* [Requirement]
Repeat every record below exactly, omitting any pictures.

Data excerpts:
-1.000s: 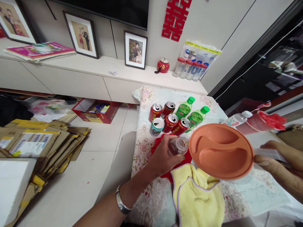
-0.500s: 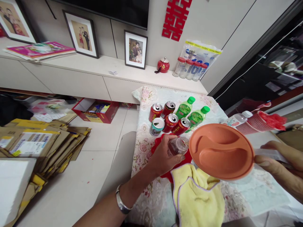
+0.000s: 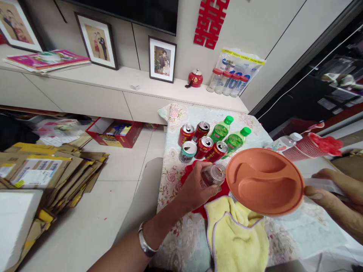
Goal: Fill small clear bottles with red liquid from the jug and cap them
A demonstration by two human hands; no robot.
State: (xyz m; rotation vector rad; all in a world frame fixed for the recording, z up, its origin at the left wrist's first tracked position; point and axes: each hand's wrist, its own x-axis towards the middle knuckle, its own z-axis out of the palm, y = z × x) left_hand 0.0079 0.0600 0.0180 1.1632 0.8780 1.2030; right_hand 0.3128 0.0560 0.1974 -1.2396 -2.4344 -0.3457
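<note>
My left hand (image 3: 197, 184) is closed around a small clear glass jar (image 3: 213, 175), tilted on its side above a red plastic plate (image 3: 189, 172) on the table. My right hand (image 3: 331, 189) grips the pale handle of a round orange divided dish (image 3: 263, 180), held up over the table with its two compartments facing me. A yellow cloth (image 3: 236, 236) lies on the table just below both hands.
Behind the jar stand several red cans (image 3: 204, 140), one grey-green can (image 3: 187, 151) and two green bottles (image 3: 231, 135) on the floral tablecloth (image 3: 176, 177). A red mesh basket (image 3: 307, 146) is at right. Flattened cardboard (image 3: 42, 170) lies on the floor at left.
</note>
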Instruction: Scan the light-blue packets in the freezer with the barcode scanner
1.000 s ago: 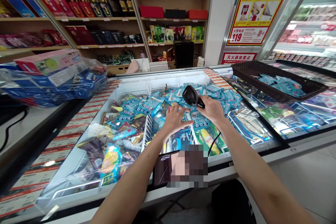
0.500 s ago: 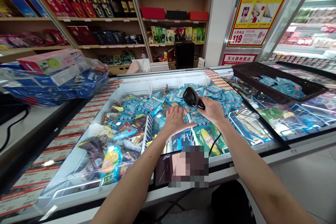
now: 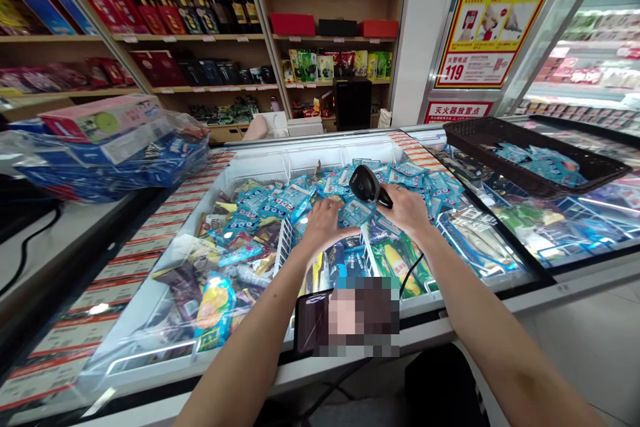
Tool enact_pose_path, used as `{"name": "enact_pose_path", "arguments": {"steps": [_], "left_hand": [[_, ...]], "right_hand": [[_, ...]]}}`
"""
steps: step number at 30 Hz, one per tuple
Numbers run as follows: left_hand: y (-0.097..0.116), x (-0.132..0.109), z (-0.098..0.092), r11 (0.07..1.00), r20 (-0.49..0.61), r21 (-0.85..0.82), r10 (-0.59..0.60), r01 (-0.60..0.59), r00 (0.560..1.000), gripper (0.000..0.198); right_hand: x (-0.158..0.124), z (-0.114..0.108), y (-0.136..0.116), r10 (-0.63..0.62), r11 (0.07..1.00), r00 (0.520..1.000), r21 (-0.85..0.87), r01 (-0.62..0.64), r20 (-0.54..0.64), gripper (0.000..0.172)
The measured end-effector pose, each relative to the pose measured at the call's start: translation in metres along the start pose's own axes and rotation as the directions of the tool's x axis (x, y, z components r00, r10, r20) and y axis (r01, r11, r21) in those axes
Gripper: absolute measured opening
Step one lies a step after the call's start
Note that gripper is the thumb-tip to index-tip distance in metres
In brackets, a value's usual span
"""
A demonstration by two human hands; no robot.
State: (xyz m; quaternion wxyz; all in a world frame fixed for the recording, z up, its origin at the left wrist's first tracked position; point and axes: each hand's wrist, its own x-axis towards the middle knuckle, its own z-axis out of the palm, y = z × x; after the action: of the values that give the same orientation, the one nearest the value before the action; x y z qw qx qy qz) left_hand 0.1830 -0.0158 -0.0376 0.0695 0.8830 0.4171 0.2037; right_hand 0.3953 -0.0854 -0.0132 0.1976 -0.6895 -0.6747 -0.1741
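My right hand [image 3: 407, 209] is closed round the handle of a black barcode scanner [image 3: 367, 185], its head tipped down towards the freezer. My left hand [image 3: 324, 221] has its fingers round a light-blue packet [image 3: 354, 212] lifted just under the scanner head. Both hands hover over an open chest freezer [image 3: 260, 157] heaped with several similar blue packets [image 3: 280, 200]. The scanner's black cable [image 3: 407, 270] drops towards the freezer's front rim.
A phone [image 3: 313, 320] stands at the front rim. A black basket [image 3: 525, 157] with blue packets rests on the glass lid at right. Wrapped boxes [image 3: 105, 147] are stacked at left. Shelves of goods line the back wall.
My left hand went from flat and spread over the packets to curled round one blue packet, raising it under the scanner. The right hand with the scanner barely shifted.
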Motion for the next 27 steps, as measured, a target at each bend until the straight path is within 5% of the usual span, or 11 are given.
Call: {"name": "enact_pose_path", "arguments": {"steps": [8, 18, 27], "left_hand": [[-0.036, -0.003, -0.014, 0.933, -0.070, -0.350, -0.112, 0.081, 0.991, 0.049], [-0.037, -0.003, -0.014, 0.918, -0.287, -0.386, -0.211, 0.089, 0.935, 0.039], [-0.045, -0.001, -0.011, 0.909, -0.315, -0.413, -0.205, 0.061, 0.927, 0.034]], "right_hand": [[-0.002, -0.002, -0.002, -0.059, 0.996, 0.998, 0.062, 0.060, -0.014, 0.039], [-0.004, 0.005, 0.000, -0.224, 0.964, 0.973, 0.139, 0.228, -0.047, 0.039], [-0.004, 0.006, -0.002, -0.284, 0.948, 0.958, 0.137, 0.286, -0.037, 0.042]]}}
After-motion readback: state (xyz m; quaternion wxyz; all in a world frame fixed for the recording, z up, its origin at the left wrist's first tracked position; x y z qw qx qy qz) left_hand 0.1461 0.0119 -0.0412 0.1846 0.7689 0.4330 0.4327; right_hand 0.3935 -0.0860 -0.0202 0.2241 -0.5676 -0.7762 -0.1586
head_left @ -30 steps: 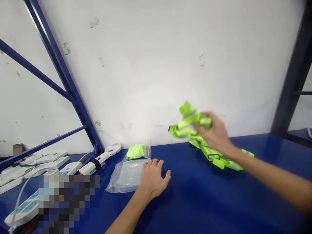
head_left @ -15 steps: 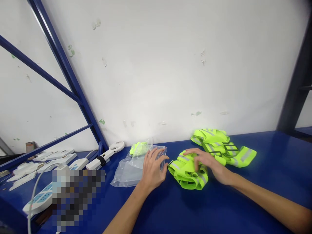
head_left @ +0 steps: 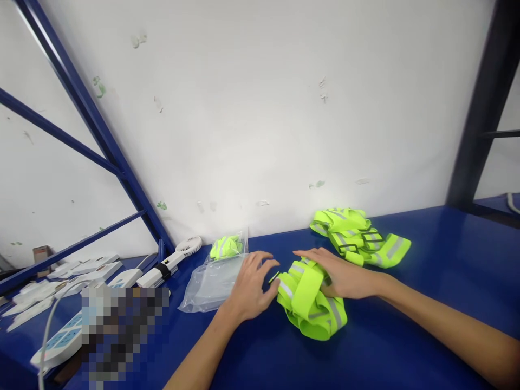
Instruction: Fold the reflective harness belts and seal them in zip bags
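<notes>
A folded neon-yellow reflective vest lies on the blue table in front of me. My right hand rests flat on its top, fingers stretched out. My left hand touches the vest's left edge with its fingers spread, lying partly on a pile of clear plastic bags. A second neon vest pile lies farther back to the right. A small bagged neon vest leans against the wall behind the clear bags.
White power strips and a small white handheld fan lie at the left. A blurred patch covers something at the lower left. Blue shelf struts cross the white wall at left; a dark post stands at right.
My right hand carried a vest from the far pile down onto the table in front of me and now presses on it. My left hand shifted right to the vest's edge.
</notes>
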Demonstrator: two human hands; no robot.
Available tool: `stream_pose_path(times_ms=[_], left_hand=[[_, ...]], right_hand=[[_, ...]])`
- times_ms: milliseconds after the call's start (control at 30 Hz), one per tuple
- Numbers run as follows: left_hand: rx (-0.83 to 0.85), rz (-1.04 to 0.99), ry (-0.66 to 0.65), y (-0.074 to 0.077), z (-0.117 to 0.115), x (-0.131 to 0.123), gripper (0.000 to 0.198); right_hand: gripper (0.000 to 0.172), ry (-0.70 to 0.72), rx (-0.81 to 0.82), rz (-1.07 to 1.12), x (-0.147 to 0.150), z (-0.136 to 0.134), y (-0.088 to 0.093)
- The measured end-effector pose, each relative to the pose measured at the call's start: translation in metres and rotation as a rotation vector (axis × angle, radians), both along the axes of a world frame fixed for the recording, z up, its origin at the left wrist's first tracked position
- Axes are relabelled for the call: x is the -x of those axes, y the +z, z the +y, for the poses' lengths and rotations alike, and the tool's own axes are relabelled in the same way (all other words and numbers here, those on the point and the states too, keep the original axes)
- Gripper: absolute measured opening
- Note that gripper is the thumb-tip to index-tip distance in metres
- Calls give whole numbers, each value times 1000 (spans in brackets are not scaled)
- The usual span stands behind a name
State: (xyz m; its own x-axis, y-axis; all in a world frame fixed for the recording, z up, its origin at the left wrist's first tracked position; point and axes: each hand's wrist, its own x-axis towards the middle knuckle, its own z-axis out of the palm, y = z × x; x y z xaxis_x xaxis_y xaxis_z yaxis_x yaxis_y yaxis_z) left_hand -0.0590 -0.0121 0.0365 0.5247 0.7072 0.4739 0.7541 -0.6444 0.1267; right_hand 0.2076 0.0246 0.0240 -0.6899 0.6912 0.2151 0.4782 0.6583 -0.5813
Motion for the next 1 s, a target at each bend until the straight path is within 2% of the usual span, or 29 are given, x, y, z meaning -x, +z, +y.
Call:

* [Task solution]
-1.000s: 
-0.500s: 
+0.000s: 
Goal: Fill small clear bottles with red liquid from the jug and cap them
A demonstration by two human hands; no robot.
State: (xyz m; rotation vector rad; all in a world frame fixed for the recording, z up, its origin at the left wrist's first tracked position; point and axes: each hand's wrist, its own x-axis towards the middle knuckle, its own z-axis out of the palm, y = z × x) left_hand 0.0079 0.0600 0.0180 1.1632 0.8780 1.2030; right_hand 0.3128 0.0560 0.1974 -1.2396 -2.4344 -0.3457
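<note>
My left hand (image 3: 197, 184) is closed around a small clear glass jar (image 3: 213, 175), tilted on its side above a red plastic plate (image 3: 189, 172) on the table. My right hand (image 3: 331, 189) grips the pale handle of a round orange divided dish (image 3: 263, 180), held up over the table with its two compartments facing me. A yellow cloth (image 3: 236, 236) lies on the table just below both hands.
Behind the jar stand several red cans (image 3: 204, 140), one grey-green can (image 3: 187, 151) and two green bottles (image 3: 231, 135) on the floral tablecloth (image 3: 176, 177). A red mesh basket (image 3: 307, 146) is at right. Flattened cardboard (image 3: 42, 170) lies on the floor at left.
</note>
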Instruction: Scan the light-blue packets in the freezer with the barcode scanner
1.000 s ago: 
0.500 s ago: 
now: 
Tool enact_pose_path, used as `{"name": "enact_pose_path", "arguments": {"steps": [_], "left_hand": [[_, ...]], "right_hand": [[_, ...]]}}`
"""
steps: step number at 30 Hz, one per tuple
Numbers run as follows: left_hand: y (-0.097..0.116), x (-0.132..0.109), z (-0.098..0.092), r11 (0.07..1.00), r20 (-0.49..0.61), r21 (-0.85..0.82), r10 (-0.59..0.60), r01 (-0.60..0.59), r00 (0.560..1.000), gripper (0.000..0.198); right_hand: x (-0.158..0.124), z (-0.114..0.108), y (-0.136..0.116), r10 (-0.63..0.62), r11 (0.07..1.00), r00 (0.520..1.000), r21 (-0.85..0.87), r01 (-0.62..0.64), r20 (-0.54..0.64), gripper (0.000..0.172)
The measured end-effector pose, each relative to the pose measured at the call's start: translation in metres along the start pose's own axes and rotation as the directions of the tool's x axis (x, y, z components r00, r10, r20) and y axis (r01, r11, r21) in those axes
Gripper: absolute measured opening
Step one lies a step after the call's start
Note that gripper is the thumb-tip to index-tip distance in metres
In brackets, a value's usual span
"""
A demonstration by two human hands; no robot.
State: (xyz m; quaternion wxyz; all in a world frame fixed for the recording, z up, its origin at the left wrist's first tracked position; point and axes: each hand's wrist, its own x-axis towards the middle knuckle, its own z-axis out of the palm, y = z × x; after the action: of the values that give the same orientation, the one nearest the value before the action; x y z qw qx qy qz) left_hand 0.1830 -0.0158 -0.0376 0.0695 0.8830 0.4171 0.2037; right_hand 0.3953 -0.0854 -0.0132 0.1976 -0.6895 -0.6747 -0.1741
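My right hand [image 3: 407, 209] is closed round the handle of a black barcode scanner [image 3: 367, 185], its head tipped down towards the freezer. My left hand [image 3: 324, 221] has its fingers round a light-blue packet [image 3: 354, 212] lifted just under the scanner head. Both hands hover over an open chest freezer [image 3: 260, 157] heaped with several similar blue packets [image 3: 280, 200]. The scanner's black cable [image 3: 407, 270] drops towards the freezer's front rim.
A phone [image 3: 313, 320] stands at the front rim. A black basket [image 3: 525, 157] with blue packets rests on the glass lid at right. Wrapped boxes [image 3: 105, 147] are stacked at left. Shelves of goods line the back wall.
My left hand went from flat and spread over the packets to curled round one blue packet, raising it under the scanner. The right hand with the scanner barely shifted.
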Motion for the next 27 steps, as measured, a target at each bend until the straight path is within 5% of the usual span, or 11 are given.
Call: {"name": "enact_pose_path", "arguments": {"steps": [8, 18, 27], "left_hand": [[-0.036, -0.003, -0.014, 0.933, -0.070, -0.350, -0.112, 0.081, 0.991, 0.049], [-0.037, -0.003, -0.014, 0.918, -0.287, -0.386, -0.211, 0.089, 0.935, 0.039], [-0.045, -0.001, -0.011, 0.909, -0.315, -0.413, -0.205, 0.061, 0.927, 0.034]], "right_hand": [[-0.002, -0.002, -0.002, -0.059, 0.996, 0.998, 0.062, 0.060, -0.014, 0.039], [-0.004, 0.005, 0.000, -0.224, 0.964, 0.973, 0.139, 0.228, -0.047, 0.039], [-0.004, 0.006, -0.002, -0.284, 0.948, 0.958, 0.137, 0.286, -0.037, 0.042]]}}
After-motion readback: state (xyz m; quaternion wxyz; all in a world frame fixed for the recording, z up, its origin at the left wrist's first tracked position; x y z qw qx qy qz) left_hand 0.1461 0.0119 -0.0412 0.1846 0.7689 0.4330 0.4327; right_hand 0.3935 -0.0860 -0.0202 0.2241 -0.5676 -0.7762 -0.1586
head_left @ -30 steps: 
head_left @ -15 steps: 
head_left @ +0 steps: 
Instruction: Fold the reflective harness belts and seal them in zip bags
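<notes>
A folded neon-yellow reflective vest lies on the blue table in front of me. My right hand rests flat on its top, fingers stretched out. My left hand touches the vest's left edge with its fingers spread, lying partly on a pile of clear plastic bags. A second neon vest pile lies farther back to the right. A small bagged neon vest leans against the wall behind the clear bags.
White power strips and a small white handheld fan lie at the left. A blurred patch covers something at the lower left. Blue shelf struts cross the white wall at left; a dark post stands at right.
My right hand carried a vest from the far pile down onto the table in front of me and now presses on it. My left hand shifted right to the vest's edge.
</notes>
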Demonstrator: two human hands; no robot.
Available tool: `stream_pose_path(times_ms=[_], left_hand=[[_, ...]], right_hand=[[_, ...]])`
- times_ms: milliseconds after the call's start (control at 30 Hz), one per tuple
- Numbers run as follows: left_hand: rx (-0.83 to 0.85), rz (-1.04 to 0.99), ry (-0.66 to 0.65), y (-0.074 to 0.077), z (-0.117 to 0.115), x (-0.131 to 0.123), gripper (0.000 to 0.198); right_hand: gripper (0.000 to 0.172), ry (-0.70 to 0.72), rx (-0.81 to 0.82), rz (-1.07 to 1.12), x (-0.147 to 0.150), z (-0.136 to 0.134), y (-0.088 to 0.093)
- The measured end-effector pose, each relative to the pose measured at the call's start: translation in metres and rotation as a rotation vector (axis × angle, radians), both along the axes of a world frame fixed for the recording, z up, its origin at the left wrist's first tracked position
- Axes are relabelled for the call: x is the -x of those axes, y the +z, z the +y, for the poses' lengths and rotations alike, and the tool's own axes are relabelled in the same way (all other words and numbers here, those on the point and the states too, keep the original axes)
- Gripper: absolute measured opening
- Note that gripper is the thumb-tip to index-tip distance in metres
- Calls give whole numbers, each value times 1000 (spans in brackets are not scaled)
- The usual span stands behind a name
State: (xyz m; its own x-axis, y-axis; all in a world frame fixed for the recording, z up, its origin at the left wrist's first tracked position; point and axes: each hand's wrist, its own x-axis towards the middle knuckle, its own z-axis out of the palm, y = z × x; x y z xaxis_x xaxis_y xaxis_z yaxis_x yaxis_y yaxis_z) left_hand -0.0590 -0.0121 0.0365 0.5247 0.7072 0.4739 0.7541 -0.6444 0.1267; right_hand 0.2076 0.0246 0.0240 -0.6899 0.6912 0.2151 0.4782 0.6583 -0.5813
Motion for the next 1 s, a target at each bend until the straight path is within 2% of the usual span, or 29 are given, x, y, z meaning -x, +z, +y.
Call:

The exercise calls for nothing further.